## WORK ORDER
How many of the lines in the material underneath include the string "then"? State the number only.

## INFORMATION SUPPLIED
━━━━━━━━━━━━━━━━
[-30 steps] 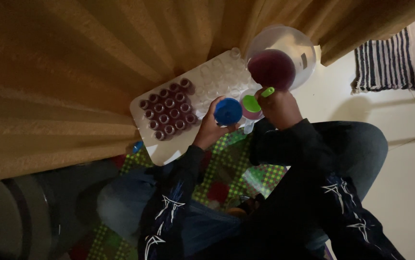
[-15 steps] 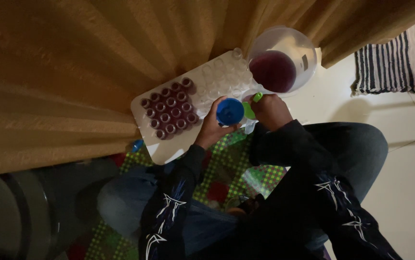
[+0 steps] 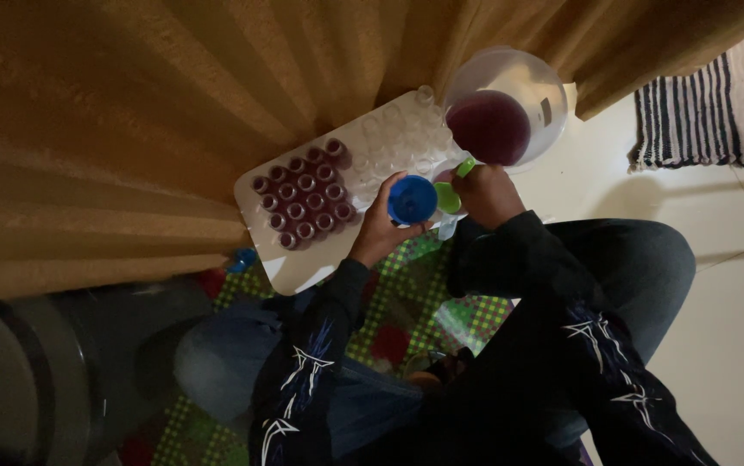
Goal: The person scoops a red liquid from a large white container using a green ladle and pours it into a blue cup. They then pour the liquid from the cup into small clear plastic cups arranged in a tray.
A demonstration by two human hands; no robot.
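Left hand (image 3: 378,231) — grasping blue funnel (image 3: 412,199), at 6 o'clock of white tray (image 3: 303,263). Right hand (image 3: 486,195) — clenched on green scoop (image 3: 451,193), just beside funnel at 3 o'clock, below clear jug (image 3: 510,69) of dark red liquid.

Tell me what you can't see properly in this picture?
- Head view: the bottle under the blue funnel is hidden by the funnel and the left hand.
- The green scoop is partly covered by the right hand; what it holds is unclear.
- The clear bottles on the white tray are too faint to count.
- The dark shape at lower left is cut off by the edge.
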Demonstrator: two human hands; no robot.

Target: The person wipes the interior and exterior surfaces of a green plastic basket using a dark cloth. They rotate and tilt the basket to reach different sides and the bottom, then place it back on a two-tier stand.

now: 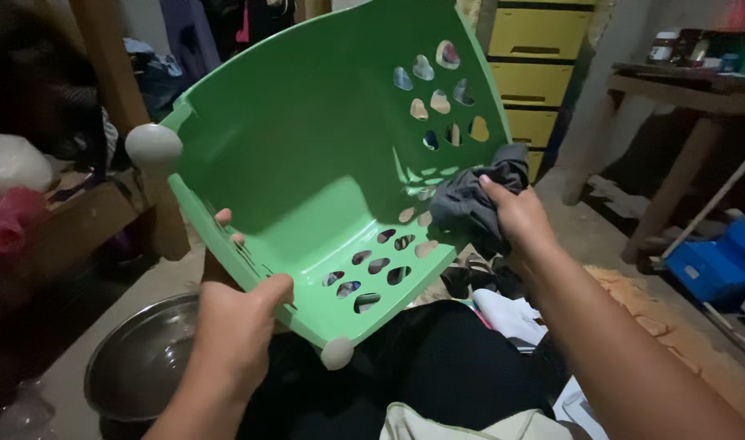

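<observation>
A green plastic basket [307, 147] with heart-shaped holes and round grey knobs at its corners is tilted up on its side, its open inside facing me. My left hand [238, 322] grips its lower rim, thumb on the inside and fingertips showing over the edge. My right hand [515, 213] holds a bunched dark grey cloth [470, 195] pressed against the basket's inner right wall, near the holes.
A metal bowl [140, 358] sits on the floor at lower left. Dark and light clothes [470, 342] lie piled below the basket. Yellow drawers [535, 73] stand behind, a wooden table [690, 98] at right, a blue box [719, 261] beneath it, wooden furniture [79, 212] left.
</observation>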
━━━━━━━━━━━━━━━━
## YOUR RESPONSE
2